In the second overtime, junior midfielder and defender Reilly Mahon bounced in what would have been the game-winning goal, but it was waved off due to a crease violation. She had another attempt saved in the third overtime session.
“My stomach dropped when the ref signaled no goal,” she said, adding she was already getting emotional speaking about the win. “But we keep coming through. We’ve been conditioning like crazy to be ready for a moment like this, and we just outplayed them. Even crazier is that Isabella said the entire season that she was going to get that final goal. So, when she did, we freaked.”
But head coach Mary Bergmann said she and her Hurricanes had no doubt in their minds that they were going to walk off the field victorious. She said even knowing that the Trojans are 15-time state champions didn’t faze them.
“We were not intimidated,” she said. “We walked in saying we’re going to do this — we’re going to get the job done. We knew it was going to happen, it was just a matter of when, which is why we didn’t lose our cool. We had shots, the goalie was just great. I’m so happy for them.”
Amanda Grimes came away with 16 saves for Garden City, making three of them across the golden-goal periods. Two of them were on shots by senior midfielder Olivia Rongo (one goal), who also scooped up back-to-back ground balls in the second session before her shot with 9.5 seconds on the clock was scooped up.

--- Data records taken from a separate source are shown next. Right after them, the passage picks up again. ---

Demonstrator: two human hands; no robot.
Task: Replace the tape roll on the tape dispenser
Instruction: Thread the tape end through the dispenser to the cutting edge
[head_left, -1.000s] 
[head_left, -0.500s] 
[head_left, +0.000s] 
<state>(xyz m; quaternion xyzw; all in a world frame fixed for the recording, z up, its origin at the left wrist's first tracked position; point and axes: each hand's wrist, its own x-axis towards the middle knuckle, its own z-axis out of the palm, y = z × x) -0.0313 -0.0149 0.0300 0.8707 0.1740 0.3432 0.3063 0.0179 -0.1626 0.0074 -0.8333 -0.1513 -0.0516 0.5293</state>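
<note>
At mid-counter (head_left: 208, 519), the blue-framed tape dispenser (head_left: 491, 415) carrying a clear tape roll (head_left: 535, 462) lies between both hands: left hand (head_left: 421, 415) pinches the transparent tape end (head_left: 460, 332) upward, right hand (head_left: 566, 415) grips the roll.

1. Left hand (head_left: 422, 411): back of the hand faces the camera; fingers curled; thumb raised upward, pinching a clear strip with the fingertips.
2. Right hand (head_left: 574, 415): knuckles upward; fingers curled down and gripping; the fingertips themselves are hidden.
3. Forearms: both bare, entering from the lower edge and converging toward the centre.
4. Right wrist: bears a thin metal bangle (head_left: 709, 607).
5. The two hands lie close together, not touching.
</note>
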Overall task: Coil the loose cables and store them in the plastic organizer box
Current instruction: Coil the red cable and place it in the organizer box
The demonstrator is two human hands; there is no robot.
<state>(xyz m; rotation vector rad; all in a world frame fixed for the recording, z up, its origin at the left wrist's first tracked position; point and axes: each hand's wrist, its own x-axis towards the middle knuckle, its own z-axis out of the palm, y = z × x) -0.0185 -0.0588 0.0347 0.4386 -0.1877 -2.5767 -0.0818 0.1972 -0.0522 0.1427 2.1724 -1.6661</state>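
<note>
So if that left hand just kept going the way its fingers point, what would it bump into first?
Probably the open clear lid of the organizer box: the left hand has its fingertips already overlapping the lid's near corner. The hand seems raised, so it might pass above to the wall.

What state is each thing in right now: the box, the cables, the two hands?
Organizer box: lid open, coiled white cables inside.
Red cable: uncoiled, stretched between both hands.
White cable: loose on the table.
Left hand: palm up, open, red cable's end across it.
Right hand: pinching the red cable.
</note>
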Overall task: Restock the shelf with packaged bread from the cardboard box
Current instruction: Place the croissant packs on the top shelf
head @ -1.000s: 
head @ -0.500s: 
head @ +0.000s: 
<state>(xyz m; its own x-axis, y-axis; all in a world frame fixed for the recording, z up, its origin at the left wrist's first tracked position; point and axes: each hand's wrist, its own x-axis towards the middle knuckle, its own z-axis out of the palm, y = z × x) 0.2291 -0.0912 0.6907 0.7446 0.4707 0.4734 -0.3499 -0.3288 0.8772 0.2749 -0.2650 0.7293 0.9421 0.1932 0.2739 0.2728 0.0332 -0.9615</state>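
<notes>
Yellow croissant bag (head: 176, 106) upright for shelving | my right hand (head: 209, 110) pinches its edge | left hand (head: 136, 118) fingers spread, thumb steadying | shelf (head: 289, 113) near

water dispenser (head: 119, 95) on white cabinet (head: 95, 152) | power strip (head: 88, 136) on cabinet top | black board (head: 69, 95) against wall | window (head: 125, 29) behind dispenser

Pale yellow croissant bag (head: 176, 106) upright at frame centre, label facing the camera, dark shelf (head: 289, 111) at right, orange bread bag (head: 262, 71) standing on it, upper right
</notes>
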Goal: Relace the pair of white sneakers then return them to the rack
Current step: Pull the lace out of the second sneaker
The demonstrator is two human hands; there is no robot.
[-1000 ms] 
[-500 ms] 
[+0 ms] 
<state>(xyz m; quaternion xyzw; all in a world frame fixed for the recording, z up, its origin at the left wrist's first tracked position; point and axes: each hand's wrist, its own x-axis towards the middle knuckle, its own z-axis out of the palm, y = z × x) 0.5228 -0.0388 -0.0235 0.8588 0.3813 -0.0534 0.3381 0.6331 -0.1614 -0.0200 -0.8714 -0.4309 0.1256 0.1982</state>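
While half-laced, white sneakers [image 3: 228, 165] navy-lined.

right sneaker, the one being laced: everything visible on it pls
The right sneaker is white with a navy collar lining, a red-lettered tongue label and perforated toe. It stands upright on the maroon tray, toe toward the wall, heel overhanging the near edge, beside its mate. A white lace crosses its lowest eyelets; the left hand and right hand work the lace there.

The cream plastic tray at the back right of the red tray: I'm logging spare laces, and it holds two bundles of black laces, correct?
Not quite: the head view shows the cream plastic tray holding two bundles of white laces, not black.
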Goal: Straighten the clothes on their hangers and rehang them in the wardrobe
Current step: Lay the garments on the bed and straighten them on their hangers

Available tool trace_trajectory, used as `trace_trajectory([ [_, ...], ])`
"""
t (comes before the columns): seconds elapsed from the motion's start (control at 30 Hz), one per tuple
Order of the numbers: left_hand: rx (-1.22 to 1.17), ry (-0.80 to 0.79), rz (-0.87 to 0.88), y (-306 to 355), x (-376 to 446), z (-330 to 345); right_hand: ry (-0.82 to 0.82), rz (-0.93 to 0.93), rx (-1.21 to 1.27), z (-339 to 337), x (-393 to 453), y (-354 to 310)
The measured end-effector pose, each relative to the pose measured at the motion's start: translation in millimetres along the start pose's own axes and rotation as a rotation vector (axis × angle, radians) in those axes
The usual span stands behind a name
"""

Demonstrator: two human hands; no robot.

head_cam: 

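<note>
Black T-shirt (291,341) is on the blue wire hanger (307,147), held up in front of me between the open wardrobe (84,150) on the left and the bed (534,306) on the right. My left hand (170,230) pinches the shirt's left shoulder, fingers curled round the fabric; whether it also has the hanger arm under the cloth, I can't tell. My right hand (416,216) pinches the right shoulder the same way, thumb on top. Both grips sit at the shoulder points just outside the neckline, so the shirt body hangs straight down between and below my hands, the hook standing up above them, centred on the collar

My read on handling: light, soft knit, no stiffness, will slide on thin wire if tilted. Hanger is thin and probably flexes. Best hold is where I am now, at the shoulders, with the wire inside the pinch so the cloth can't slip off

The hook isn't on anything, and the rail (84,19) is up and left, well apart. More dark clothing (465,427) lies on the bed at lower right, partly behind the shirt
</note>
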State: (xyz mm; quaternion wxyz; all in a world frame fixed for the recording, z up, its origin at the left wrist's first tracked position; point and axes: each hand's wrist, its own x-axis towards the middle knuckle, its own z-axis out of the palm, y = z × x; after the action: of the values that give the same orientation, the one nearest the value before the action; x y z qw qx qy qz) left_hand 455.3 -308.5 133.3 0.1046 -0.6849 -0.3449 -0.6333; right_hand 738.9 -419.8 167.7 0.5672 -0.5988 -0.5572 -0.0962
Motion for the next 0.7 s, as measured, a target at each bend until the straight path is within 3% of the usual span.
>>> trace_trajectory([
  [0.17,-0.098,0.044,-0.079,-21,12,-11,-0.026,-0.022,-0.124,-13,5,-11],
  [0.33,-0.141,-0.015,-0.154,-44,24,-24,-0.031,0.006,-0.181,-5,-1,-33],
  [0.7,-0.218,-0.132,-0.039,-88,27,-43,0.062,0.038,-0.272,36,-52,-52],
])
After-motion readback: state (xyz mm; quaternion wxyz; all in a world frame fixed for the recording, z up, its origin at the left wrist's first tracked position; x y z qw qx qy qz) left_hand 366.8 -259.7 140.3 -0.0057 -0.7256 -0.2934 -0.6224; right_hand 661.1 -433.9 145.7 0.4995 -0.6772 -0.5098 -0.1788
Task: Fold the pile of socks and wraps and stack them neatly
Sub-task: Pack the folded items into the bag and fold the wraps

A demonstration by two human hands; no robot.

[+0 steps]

“One of our mottos this year has been to be ‘all in,’” Rongo said. “I knew we needed to get the ball back. Another of our mantras has been ‘head, heart and hustle,’ just playing smart, but putting all we have into it. We’re all exhausted, but every single second out there was so worth it. We wanted this so bad. It feels good to finally go out there and do what everyone thought we couldn’t.”
Farnan said there was just one other thing on her mind after the monumental victory under the scorching sun for three hours.
“I’m so hungry — I could eat so much right now,” she said. “I kept telling everyone, I know you’re tired, but push through because it’s going to be worth it. And it was — we’re Long Island champions.”